Mit der Zukunft der Aufarbeitung und der Erinnerungskultur in Ostmitteleuropa und in Deutschland beschäftigt sich am 23. Oktober (18 Uhr) eine Vortrags- und Podiumsveranstaltung in Schwerin. Anlass sei die erste Montagsdemo vor 35 Jahren in Schwerin, wie der Landesbeauftragte Mecklenburg-Vorpommerns für die Aufarbeitung der SED-Diktatur, Burkhard Bley, am Mittwoch in Schwerin mitteilte. Jörn Happel und Melanie Hussinger von der Helmut-Schmidt-Universität/Universität der Bundeswehr Hamburg werden dazu referieren. Anschließend gibt es eine Podiumsdiskussion über die Zukunft der Aufarbeitung mit Steffi Brüning, Leiterin der Dokumentations- und Gedenkstätte Rostock, Luisa Taschner vom Grenzhus Schlagsdorf und dem stellvertretenden Landesbeauftragten Lars Tschirschwitz.

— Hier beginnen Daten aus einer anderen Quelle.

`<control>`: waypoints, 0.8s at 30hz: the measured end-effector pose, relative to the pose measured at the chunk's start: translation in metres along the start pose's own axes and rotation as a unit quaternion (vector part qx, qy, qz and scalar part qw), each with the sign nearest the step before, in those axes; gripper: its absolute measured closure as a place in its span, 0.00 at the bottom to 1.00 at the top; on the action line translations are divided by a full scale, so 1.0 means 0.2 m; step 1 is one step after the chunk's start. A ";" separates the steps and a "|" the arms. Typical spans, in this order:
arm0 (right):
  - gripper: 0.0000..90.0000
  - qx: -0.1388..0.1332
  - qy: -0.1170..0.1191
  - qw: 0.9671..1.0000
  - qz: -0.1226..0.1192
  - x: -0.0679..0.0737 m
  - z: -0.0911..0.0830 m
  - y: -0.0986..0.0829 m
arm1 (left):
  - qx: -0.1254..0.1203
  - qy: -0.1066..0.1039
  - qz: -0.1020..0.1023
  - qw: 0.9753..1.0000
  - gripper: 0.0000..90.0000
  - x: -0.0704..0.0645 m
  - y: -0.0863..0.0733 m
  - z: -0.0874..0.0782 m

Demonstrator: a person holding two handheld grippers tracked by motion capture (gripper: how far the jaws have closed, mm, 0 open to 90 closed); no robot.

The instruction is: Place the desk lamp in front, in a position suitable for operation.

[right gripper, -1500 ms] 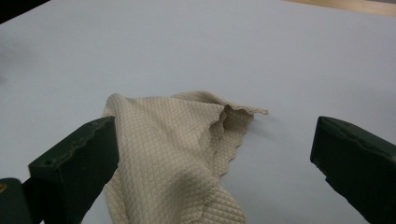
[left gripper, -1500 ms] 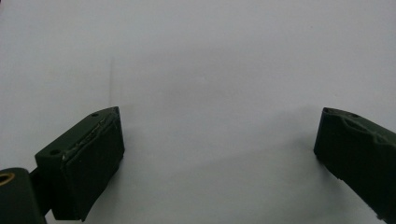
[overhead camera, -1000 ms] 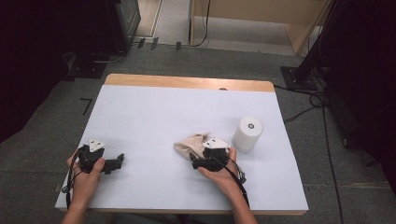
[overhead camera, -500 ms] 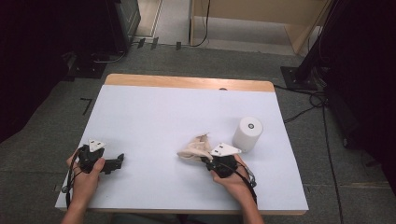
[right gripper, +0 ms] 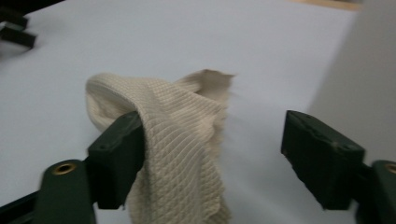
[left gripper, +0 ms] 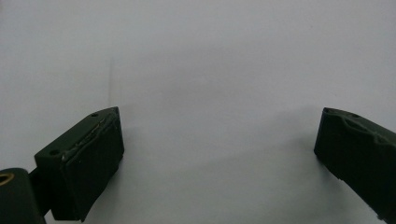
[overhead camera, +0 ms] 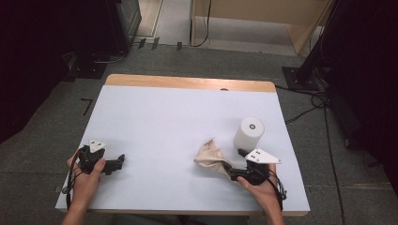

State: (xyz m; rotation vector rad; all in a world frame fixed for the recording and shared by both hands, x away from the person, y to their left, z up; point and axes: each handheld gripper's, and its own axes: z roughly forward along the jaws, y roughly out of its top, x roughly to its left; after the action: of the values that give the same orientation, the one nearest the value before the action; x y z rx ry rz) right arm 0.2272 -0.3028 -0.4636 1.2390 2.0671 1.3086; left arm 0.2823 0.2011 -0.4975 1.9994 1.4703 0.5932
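Observation:
A crumpled beige knit cloth lies on the white table, front right of centre. My right gripper sits at its near right end, held by a hand. In the right gripper view the cloth hangs over the left jaw, and the right gripper is open, its jaws wide apart. A white cylinder stands upright just behind that gripper. My left gripper rests at the front left, open over bare table, with nothing between its jaws.
The white cylinder rises close on the right in the right gripper view. The table's wooden far edge borders a grey floor with cables and dark stands to the right.
My right gripper has moved right and back toward the front edge, and the cloth has shifted slightly with it. The left gripper has stayed put.

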 end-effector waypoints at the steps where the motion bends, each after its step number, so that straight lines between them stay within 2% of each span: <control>1: 0.20 0.000 0.000 1.000 0.000 0.00 0.00 0.00 | 0.000 0.000 0.000 1.000 0.01 0.00 0.00 0.00; 2: 0.15 -0.011 -0.026 0.999 0.014 -0.03 -0.02 0.01 | 0.000 0.000 0.000 1.000 0.01 0.00 0.00 0.00; 4: 0.14 -0.021 -0.048 0.998 0.025 -0.06 -0.04 0.02 | 0.000 0.000 0.000 1.000 0.01 0.00 0.00 0.00; 5: 0.14 -0.021 -0.048 0.998 0.025 -0.06 -0.04 0.02 | 0.000 0.000 0.000 1.000 0.02 0.00 0.00 0.00; 6: 0.12 -0.029 -0.070 0.996 0.036 -0.08 -0.06 0.03 | 0.000 0.000 0.000 1.000 0.01 0.00 0.00 0.00; 8: 0.10 -0.033 -0.079 0.995 0.043 -0.09 -0.06 0.04 | 0.000 0.000 0.000 1.000 0.01 0.00 0.00 0.00; 9: 0.07 -0.030 -0.112 0.992 0.059 -0.12 -0.06 0.06 | 0.000 0.000 0.000 1.000 0.01 0.00 0.00 0.00; 10: 0.07 -0.030 -0.112 0.992 0.059 -0.12 -0.06 0.06 | 0.000 0.000 0.000 1.000 0.02 0.00 0.00 0.00; 11: 0.01 -0.017 -0.144 0.987 0.064 -0.15 -0.03 0.07 | 0.000 0.000 0.000 1.000 0.02 0.00 0.00 0.00; 12: 0.00 -0.013 -0.152 0.986 0.071 -0.17 -0.02 0.08 | -0.001 0.000 0.000 1.000 0.01 0.00 0.00 0.00; 13: 0.00 -0.013 -0.152 0.986 0.071 -0.17 -0.02 0.08 | -0.001 0.000 0.000 1.000 0.01 0.00 0.00 0.00; 14: 0.00 -0.014 -0.161 0.983 0.085 -0.19 0.01 0.09 | -0.001 0.000 0.000 1.000 0.01 0.00 0.00 0.00; 16: 0.00 -0.015 -0.167 0.982 0.089 -0.21 0.04 0.11 | -0.001 0.000 0.000 1.000 0.01 0.00 0.00 0.00; 18: 0.00 -0.013 -0.178 0.980 0.089 -0.22 0.06 0.13 | 0.000 0.000 0.000 1.000 0.01 0.00 0.00 0.00; 20: 0.00 -0.014 -0.181 0.979 0.089 -0.23 0.07 0.14 | 0.000 0.000 0.000 1.000 0.01 0.00 0.00 0.00; 21: 0.00 -0.016 -0.188 0.978 0.092 -0.25 0.10 0.15 | 0.000 0.000 0.000 1.000 0.01 0.00 0.00 0.00; 24: 0.00 -0.013 -0.183 0.978 0.099 -0.27 0.14 0.16 | -0.001 0.000 0.000 1.000 0.01 0.00 0.00 0.00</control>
State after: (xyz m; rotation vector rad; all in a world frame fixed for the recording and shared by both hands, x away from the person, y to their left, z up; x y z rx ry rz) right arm 0.2910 -0.3290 -0.4557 1.5738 1.6995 1.0832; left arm 0.2823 0.2011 -0.4976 1.9984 1.4699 0.5946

Burkhard Bley sagte laut Mitteilung: „35 Jahre nach der friedlichen Revolution und angesichts des Erstarkens politischer Kräfte, welche die Diktaturaufarbeitung in Frage stellen, zu vereinnahmen und zu instrumentalisieren versuchen, sollten wir aus den Erfahrungen postkommunistischer Länder Ostmitteleuropas lernen und die Zukunft der Aufarbeitung diskutieren.“ Aus Verantwortung für die Betroffenen von Repression und um den folgenden Generationen den Wert von Demokratie und Freiheit zu vermitteln, könne und dürfe es keinen Schlussstrich bei der Aufarbeitung der SED-Diktatur geben.
In der Schweriner evangelischen Paulskirche fand den Angaben zufolge am 2. Oktober 1989 das DDR-weit erste öffentliche Treffen des Neuen Forums statt. Nach der Montagsdemonstration am 9. Oktober in Leipzig protestierten auch im Norden der DDR Bürgerinnen und Bürger: Am 16. Oktober 1989 versammelten sich in Waren (Müritz) 400 Menschen zur ersten größeren Demonstration im Norden, es folgten Neubrandenburg mit 5.000 Teilnehmern am 18. Oktober, Rostock mit 10.000 Menschen am 19. Oktober und am 23. Oktober Schwerin mit 40.000 Demonstranten.
Bereits während der friedlichen Revolution 1989/90 wurden laut Mitteilung Forderungen nach einer Aufarbeitung der SED-Diktatur laut, insbesondere zur Amnestierung und Rehabilitierung politischer Häftlinge. Bekannt geworden sei der Fall von Walter Janka, dessen Kassationsverfahren im Januar 1990 für die Verurteilung in einem Schauprozess 1957 begann, hieß es. Ein Kassationsverfahren ist ein rechtliches Verfahren zur Überprüfung und gegebenenfalls zur Aufhebung eines Urteils.